Sambutan "Tokoh Perubahan Republika 2012"
بِسْمِ الله،
الْحَمْدُ ِلله، وَالصَّلاَةُ
وَالسَّلاَمُ عَلَى سَيِّدِنَا وَمَوْلاَنَا
مُحَمَّد رَسُوْلِ الله، وَعَلَى ألِهِ وَصَحَابَتِهِ وَمَنْ تَبِعَ
سُنَّتَهُ وَجَمَاعَتَه، مِنْ يَوْمِنَا هَذَا إِلَى يَوْمِ الْبَعْثِ
وَالنَّهْضَة
Hadirin yang saya hormati,
Saya hanyalah manusia biasa yang tidak punya kontribusi apapun baik terhadap umat maupun bangsa ini.

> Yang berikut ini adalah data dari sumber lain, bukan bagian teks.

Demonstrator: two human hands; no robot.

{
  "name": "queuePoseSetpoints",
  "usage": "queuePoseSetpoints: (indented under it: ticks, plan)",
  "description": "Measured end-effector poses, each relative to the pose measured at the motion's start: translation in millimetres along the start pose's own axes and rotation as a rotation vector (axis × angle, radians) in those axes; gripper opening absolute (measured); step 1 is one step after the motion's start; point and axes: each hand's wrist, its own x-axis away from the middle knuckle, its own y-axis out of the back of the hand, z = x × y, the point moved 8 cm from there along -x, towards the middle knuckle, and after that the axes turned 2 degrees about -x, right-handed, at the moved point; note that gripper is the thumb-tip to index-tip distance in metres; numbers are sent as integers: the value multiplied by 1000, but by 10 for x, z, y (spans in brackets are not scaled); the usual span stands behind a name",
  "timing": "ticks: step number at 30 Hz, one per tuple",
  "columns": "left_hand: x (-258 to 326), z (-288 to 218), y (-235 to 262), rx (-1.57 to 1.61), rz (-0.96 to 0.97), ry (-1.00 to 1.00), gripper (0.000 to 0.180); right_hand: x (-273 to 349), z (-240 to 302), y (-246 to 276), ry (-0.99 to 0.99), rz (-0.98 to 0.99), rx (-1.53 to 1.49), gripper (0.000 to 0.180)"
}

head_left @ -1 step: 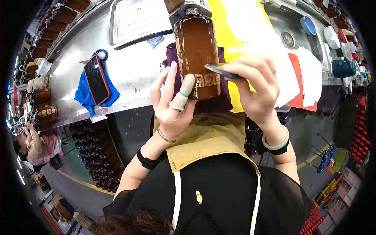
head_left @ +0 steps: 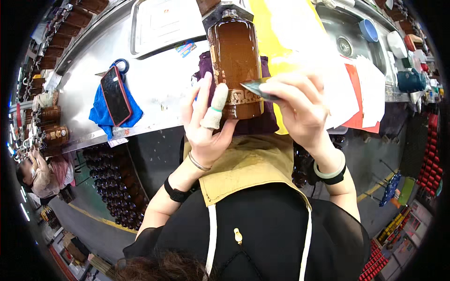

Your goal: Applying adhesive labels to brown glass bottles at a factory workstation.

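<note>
A brown glass bottle [head_left: 236, 54] lies with its neck pointing away from me and its base towards me. A gold patterned band [head_left: 243, 97] runs round its lower part. My left hand [head_left: 204, 119] bears on the near left of the bottle; one finger wears a pale cloth finger cot [head_left: 216, 107], its tip against the glass, and the thumb is by the base. Other fingers stretch out along the side. In my right hand [head_left: 302, 100] a dark pointed blade [head_left: 260, 87] is pinched, its tip over the bottle just above the band. A dark purple cloth [head_left: 268, 110] lies under the bottle.
A metal block [head_left: 215, 16] stands by the bottle's neck. Left lie a phone [head_left: 116, 96] on a blue cloth [head_left: 99, 112], scissors [head_left: 123, 65] and a white tray [head_left: 164, 25]. Right are yellow sheeting [head_left: 269, 28], papers [head_left: 370, 89] and a sink [head_left: 337, 28]. Another person [head_left: 40, 175] is far left.
My right hand and the blade have shifted slightly left and down, the tip further over the bottle. My left hand's fingers have moved a little; the bottle stays in place.
</note>
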Motion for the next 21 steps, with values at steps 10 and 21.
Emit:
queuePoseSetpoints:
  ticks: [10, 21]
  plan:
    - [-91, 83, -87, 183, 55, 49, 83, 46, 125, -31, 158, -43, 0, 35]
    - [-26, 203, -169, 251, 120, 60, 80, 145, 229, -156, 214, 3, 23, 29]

Namun pada malam hari ini Republika
memberikan anugerah kepada saya sebagai salah satu tokoh perubahan
2012. Saya ucapkan terima kasih yang tiada terhingga atas pemberian
anugerah ini, semoga bisa menjadi pemicu bagi saya agar bisa berbuat
lebih untuk umat dan bangsa ini.
Tentu, masih banyak tokoh yang
lebih berhak dan pantas menerima penghargaan ini. Akan tetapi,
pertanyaan mendasarnya mungkin bukan terletak pada siapakah yang berhak
dianugerahi penghargaan, namun benarkah sudah terjadi perubahan?
Ini
merupakan pertanyaan yang tidak menuntut retorika jawaban, apalagi
diuraikan dalam sebuah pidato sambutan. Ini ialah pertanyaan yang hanya
bisa dijawab melalui kesungguhan usaha dan ikhtiar, yang hanya bisa
dirasakan dalam kenyataan dan keseharian.
Sekian lama dan sekian
banyak tempat yang saya singgahi di penjuru Nusantara, melihat
kenyataan yang ada, di mana-mana pertanyaan ihwal "perubahan" tetap
sama. Perubahan ke arah yang bermartabat, menuju derajat manusia
paripurna, insan kamil. Apakah kita sudah atau sedang benar-benar
berubah?
"Sesungguhnya Allah tidak mengubah apa yang ada pada sebuah kaum hingga mereka mengubah apapun yang ada pada diri mereka." (QS Ar Ra'du 11)
Islam
hadir dan mengajarkan kita untuk berubah dan firman Allah tadi tentunya
bisa mendorong kita untuk berubah menjadi lebih baik.
Hingga
hari ini impian saya adalah menyaksikan Indonesia yang hidup dan
menyadari fitrahnya. Indonesia yang dihidupi manusia-manusia unggul yang
tahu betul apa arti kerukunan, keutuhan, dan keselamatan bangsa ini.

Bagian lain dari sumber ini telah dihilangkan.